Mike Ashley makes £30M bid for rival DW Sports group

Mike Ashley has tabled a bid for the collapsed store and fitness chain of his greatest corporate rival — potentially landing a final blow in one of retailing’s longest-running feuds.

A move by the tycoon for Dave Whelan’s DW Sports would be one of his more strategic moves, after spending the past five years acquiring a string of stakes in non-sportswear retailers, ranging from Sofa.com to Agent Provocateur, the lingerie chain.

Mr Ashley’s Frasers Group, formerly known as Sports Direct, has offered £30 million for the business, The Sunday Times reported yesterday, higher than the £20 million price put on the business by BDO, the administrator. DW Sports collapsed this month, prompting speculation that Mr Ashley would take the opportunity to move in with a bid.

Two decades ago Mr Whelan, 83, the former owner of Wigan Athletic FC and founder of the now-defunct JJB Sports chain, told Mr Ashley, 55: “There is a club in the north, son, and you’re not part of it.”

The comment prompted Mr Ashley to blow the whistle on a price-fixing scam on football shirts, triggering an Office for Fair Trading investigation and multimillion-pound fines for Mr Whelan’s chain.
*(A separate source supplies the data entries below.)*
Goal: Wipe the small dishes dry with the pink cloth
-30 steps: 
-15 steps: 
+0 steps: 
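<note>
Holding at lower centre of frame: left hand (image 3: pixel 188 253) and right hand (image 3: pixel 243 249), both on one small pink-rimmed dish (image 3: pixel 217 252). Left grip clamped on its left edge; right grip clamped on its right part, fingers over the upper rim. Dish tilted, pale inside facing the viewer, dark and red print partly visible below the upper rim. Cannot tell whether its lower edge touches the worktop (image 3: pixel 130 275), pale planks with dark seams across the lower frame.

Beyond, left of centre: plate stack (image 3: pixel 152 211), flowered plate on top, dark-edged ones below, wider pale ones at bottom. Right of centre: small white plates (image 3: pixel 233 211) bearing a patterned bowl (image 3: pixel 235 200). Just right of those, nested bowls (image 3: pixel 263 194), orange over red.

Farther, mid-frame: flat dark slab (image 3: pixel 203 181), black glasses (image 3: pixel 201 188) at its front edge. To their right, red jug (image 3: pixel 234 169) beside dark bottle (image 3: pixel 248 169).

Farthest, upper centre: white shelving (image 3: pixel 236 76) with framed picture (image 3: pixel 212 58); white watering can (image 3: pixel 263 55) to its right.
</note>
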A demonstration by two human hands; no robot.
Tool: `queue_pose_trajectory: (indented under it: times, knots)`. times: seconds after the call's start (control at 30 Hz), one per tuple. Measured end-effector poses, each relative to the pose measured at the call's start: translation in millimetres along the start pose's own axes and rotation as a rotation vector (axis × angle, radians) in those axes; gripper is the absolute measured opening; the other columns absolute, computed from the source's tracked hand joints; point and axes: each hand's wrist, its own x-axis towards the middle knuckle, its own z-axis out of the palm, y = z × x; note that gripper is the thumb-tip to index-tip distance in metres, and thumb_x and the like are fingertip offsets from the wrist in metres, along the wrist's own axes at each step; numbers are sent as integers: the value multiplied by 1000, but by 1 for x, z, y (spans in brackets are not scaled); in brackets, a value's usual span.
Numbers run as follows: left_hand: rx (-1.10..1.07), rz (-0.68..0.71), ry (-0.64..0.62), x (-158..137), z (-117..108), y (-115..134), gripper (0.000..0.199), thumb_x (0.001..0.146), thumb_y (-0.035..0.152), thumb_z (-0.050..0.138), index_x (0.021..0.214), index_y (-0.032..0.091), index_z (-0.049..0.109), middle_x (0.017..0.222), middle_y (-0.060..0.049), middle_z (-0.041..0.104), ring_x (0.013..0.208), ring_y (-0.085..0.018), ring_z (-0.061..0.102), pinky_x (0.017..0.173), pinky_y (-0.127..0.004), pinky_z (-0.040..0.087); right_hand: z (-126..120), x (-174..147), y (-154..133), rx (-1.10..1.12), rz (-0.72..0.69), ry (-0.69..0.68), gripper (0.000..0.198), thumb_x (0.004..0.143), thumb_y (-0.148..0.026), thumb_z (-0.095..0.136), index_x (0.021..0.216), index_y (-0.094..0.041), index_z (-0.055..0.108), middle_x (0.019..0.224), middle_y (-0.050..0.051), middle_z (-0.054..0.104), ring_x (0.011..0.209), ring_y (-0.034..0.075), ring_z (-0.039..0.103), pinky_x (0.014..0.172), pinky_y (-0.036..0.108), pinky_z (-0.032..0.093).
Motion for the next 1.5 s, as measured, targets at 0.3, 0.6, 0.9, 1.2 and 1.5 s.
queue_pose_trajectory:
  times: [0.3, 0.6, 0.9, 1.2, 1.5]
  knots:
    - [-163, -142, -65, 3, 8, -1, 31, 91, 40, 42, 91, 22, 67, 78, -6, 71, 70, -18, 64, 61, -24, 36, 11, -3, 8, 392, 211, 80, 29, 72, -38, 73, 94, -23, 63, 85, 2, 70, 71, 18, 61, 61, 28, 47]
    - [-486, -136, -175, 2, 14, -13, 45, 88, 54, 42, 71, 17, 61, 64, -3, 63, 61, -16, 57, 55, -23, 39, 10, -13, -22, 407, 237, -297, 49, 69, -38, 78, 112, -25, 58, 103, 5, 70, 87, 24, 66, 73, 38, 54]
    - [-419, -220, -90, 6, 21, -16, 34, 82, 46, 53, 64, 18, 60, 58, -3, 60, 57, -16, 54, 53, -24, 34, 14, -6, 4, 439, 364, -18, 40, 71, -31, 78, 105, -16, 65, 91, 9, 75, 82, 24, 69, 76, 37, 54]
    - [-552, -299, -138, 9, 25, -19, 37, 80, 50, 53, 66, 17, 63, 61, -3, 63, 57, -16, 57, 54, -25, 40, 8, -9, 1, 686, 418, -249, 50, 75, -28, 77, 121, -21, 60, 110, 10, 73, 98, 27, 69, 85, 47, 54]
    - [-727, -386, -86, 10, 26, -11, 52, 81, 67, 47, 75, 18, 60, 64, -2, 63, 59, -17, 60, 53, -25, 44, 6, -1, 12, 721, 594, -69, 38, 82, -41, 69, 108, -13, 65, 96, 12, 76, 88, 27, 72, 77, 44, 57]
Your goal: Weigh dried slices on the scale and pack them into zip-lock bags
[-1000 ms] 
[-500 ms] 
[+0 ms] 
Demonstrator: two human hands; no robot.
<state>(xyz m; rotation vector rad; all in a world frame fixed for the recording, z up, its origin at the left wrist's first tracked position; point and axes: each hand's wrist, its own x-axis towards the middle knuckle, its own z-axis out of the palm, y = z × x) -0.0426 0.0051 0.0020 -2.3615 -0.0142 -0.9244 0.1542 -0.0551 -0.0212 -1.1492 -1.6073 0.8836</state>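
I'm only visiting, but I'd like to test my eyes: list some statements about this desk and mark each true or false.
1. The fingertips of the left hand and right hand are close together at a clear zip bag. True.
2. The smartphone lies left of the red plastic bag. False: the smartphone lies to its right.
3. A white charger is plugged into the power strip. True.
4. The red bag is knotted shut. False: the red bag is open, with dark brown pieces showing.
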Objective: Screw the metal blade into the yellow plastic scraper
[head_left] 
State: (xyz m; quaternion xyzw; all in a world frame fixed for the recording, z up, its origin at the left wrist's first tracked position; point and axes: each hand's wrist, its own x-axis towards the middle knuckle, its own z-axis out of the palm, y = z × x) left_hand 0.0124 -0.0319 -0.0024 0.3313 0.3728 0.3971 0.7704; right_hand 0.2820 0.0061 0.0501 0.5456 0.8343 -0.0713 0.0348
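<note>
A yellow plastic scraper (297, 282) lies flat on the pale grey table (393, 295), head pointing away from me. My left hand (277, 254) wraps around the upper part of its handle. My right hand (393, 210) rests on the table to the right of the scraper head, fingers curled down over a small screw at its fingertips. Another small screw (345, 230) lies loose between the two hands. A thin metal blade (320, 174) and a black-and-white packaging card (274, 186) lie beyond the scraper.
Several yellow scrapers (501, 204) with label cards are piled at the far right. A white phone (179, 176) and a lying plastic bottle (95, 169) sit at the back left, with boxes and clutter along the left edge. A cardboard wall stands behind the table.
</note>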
Mr Whelan sold his stake in JJB Sports in 2007 and the chain went bust two years later. Mr Whelan started DW Sports, which employs 17,000 people and operates 73 gyms and 75 retail stores, after buying 50 of JJB’s stores out of administration. It is thought that Mr Whelan’s family had been interested in buying back some of the DW Sports portfolio from BDO.

The cost of Mr Ashley’s dealmaking will be laid bare on Thursday when Frasers Group unveils its delayed full-year result. It has 29,400 employees and 540 UK stores. It is expected to reveal heavy losses at House of Fraser.